Where these reserves are held, who custodies them, whether each transaction is real—Tether has never undergone a full, independent audit.

The company is not publicly listed, doesn't need to disclose to shareholders, and has operated in a regulatory vacuum for over a decade. How this money is calculated, what the balance sheet looks like—outsiders only see reports released by Tether itself.

People holding USDT must choose to believe all of this is real. There is no other option.

This is the subtle part. The CEO keeps investing in various companies building human data sovereignty, seemingly going off on a tangent to build a set of infrastructure for "controlling human data sovereignty";

But this infrastructure itself is built with money from a company that demands your unconditional trust.

Paolo talks about "building for the apocalypse," but if the apocalypse really comes, if the US dollar system really collapses, with USDT reserves held in US Treasury bonds, what would happen to the corresponding $183 billion belonging to Tether.

He hasn't publicly answered this question.

With Enough Money, Investment Becomes an Autobiography

When you have enough money, your investment portfolio becomes an autobiography of your worldview.

Elon Musk bought Twitter because he believes free speech is being stifled by tech platforms; SpaceX exists because he believes Earth's civilization needs a backup. Peter Thiel invested in PayPal because he believes the government's monopoly on money is wrong; he invested in Palantir because he believes the national security system needs to be rebuilt by Silicon Valley.

Bryan Johnson spends millions of dollars a year experimenting on himself, aiming to reverse his biological age to 18.

The things these people invest in may seem diverse, but the internal logic is consistent:

They are using money to build the world they believe should exist. Returns are secondary, sometimes not even considered.

Looking at it this way, Tether's CEO Paolo is not an outlier. However, one thing makes him somewhat different from the people mentioned above.

The real circulation scenarios for USDT are far more complex than Paolo's speech scripts.

Argentinians use it to hedge against peso devaluation, Nigerians use it for cross-border remittances, Turks use it to preserve savings when the lira plummets.

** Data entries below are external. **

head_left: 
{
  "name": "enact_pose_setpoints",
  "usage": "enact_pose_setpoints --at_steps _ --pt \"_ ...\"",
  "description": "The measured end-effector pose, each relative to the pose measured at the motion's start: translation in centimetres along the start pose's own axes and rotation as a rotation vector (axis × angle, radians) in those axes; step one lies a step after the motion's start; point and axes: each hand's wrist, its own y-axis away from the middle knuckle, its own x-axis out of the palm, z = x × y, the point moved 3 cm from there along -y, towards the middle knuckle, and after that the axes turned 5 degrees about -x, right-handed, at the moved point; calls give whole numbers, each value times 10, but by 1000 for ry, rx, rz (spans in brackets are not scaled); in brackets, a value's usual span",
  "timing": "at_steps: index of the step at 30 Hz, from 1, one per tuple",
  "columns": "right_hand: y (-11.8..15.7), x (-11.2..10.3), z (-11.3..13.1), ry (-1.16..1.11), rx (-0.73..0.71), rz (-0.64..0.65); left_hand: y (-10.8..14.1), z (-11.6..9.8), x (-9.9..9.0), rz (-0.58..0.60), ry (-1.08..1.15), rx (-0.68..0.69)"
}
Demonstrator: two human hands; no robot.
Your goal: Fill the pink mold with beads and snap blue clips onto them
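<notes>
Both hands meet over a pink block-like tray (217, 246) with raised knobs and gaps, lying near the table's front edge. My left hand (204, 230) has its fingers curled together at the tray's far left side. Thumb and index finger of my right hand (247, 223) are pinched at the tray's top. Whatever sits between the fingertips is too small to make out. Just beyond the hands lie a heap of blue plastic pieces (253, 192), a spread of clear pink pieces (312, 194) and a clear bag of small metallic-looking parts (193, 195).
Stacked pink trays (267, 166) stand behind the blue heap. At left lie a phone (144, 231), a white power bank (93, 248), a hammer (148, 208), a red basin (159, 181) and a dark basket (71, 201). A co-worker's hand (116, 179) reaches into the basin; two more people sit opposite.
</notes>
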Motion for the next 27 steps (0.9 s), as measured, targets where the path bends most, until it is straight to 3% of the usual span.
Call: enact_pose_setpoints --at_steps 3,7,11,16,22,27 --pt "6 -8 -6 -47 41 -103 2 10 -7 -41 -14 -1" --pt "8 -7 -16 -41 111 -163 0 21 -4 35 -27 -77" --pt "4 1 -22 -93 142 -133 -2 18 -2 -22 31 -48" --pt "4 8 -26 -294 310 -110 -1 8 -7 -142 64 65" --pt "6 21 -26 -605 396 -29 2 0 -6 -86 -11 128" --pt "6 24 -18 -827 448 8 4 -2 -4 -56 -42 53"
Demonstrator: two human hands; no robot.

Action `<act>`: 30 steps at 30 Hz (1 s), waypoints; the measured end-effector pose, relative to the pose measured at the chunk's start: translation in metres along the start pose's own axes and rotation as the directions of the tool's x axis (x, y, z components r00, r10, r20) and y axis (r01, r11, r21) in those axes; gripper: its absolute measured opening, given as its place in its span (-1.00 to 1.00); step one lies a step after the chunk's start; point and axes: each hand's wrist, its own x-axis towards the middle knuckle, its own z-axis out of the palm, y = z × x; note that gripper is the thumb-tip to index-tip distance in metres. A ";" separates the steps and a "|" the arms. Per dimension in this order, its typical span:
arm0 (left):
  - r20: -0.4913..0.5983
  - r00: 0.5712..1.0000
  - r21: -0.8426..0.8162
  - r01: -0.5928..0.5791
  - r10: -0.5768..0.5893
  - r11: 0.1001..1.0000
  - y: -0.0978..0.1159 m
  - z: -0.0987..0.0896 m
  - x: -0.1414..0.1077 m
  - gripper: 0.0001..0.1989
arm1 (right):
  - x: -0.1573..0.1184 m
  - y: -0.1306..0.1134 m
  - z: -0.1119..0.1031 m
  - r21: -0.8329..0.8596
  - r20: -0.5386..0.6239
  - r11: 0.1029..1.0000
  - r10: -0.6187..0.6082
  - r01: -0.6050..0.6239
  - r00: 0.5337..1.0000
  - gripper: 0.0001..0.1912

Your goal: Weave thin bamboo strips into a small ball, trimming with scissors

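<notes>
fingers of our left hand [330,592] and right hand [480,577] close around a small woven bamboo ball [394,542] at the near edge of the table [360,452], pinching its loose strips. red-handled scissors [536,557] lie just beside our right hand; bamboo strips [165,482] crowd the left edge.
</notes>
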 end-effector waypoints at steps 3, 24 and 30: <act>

These are real, valuable uses—these are the people Paolo talks about when he mentions financial inclusion.

But USDT is also a tool for sanctions evasion, a transit point for cross-border money laundering, a settlement currency for dark web transactions, a payment address for ransomware... This is also real.

Tether addresses have appeared on the US Treasury's sanctions list, UN reports have mentioned the scale of USDT use in Southeast Asian scam compounds. Tether has cooperated in freezing some assets, but more had already been transferred before freezing.

Part of the reason this system has achieved a $183 billion market cap and $10 billion annual profit is precisely because it is sufficiently "neutral." It doesn't ask where the money comes from or where it's going.

And then these profits flow into brain-computer interfaces, P2P communication, data sovereignty, body sovereignty, flowing into a set of idealistic infrastructure "built for the apocalypse."

From the infrastructure of grey circulation, to the infrastructure chasing utopia. The same system, the same CEO, the same money.

With enough money, investment indeed becomes an autobiography.

It's just that Paolo hasn't fully finished writing this autobiography. There are a few pages he has turned over, difficult to delve into deeply.